SYNOPSIS: More accounting tricks and scams in the House version of the tax cut bill
Chutzpah, according to the classic definition, is when you murder your parents, then ask for sympathy because you're an orphan. But what do we call it if after you are placed with foster parents, you try the same thing all over again?
I ask this question in light of the tax-cut package the House is expected to pass today — a package that relies on exactly the same bait-and-switch tactics used to sell the 2001 tax cut. Since the scam involved in the 2001 tax cut remains one of the wonders of modern political economy, it is a measure of our leaders' contempt for the intelligence of the public — or maybe for the press — that they think they can use the same tricks a second time.
Here's the story: in 2001, as now, some swing senators insisted on a budget resolution limiting the size of any tax cut. No problem. House-Senate negotiators pushed through a huge tax cut anyway, "saving" several hundred billion dollars by making the whole thing expire in the 10th year. Among other things, this "sunset clause" implied that heirs to large estates would pay no tax if their parents died in 2010, but would face significant taxes if their parents made it into 2011. At the time I suggested that it be renamed the Throw Momma from the Train Act of 2001.
Needless to say, the bill was silly by design. The administration didn't intend to compromise: it fully expected to get the sunset clause repealed in a future Congress. And President Bush was soon out there ridiculing the way the tax cut was programmed to expire, implying that the expiration date was imposed by scheming liberals, when in fact it was a trick perpetrated by his own Congressional allies.

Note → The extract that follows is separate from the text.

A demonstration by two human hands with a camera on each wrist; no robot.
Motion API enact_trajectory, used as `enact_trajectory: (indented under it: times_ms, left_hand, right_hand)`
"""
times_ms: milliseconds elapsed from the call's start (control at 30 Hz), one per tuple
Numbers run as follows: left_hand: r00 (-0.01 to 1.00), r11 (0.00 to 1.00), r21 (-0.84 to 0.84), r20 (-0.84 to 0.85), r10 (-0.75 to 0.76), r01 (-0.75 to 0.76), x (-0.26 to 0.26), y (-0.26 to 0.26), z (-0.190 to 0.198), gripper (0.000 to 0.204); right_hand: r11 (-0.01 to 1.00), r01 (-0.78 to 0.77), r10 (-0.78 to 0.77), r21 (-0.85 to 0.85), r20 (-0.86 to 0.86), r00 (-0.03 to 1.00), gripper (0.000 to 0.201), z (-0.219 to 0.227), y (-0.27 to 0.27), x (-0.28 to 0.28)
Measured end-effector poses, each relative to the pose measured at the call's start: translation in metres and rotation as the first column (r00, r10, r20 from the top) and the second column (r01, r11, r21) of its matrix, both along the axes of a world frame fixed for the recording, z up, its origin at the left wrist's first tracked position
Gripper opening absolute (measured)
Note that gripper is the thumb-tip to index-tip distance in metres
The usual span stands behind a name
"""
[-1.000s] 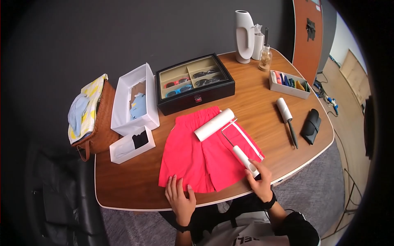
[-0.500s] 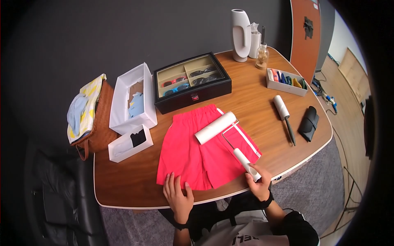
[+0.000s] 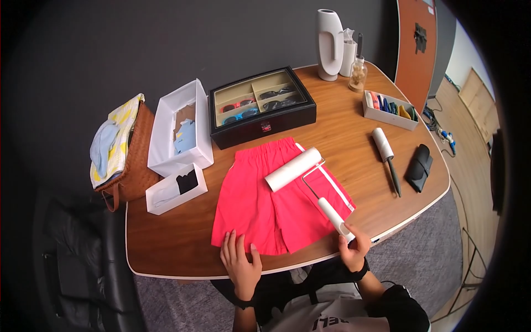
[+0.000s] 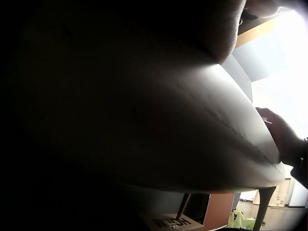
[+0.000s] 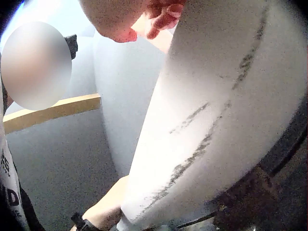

Now Congress is voting on more tax cuts. This time we're already running a record budget deficit, and the long-run prospect is bleak. Still, the administration claims to be making a concession by agreeing to scale back its $726 billion tax cut to a mere $550 billion.
So how does the House bill, which is broadly similar to the administration's proposal, stay within that $550 billion limit? Sunset clauses! Many of the provisions would supposedly expire in 2005, others in 2012. Otherwise, it's a bigger tax cut than the administration proposed. And the sunset clauses, like those in the 2001 tax cut, are clearly a mere gimmick: as soon as a tax cut becomes law, the administration will begin demanding that the whole thing be made permanent.
The Center on Budget and Policy Priorities estimates that the true cost of the House bill, without the sunset scam, would be $1.1 trillion over the next decade. You know, $550 billion here, $550 billion there, and pretty soon you're talking real money.
The new tax cut plan echoes the 2001 scam in other ways. In 2001 a tax cut that delivered about 40 percent of its benefits to the richest 1 percent of families was marketed as a tax break for ordinary folks. The same is true this time. In fact, the extent to which the House bill favors the rich is breathtaking: the typical family would get a tax break of only $217 next year, but families with incomes above $1 million would get an average of $93,500 each. The center estimates that over the next decade, 27 percent of the tax cut — about the share that goes to the bottom 90 percent of the population — would go to these very high-income families, who comprise a mere 0.13 percent of the population.
Finally, as in 2001, we're being told that this tax cut will create lots of jobs. But why should we believe that? It's hard to find an independent economist who thinks that the Bush proposal would create the 1.4 million jobs claimed by the administration — and as I've explained in this column, even that many jobs would be a poor payoff for a tax cut that big.
And bear in mind that Bush-style tax cuts now have a track record. Of the 2.1 million jobs lost over the past two years, 1.7 million vanished after the passage of the 2001 tax cut.
Nonetheless, the odds are that this scam, like the scam of 2001, will succeed. The tax cut will be passed, and the budget will plunge even deeper into the red. And one day we'll realize that international investors are treating us like a banana republic — that they won't finance our trade deficit unless they are paid very high rates of interest (have I mentioned that the dollar has just fallen to a four-year low against the euro?) — and everyone will wonder why.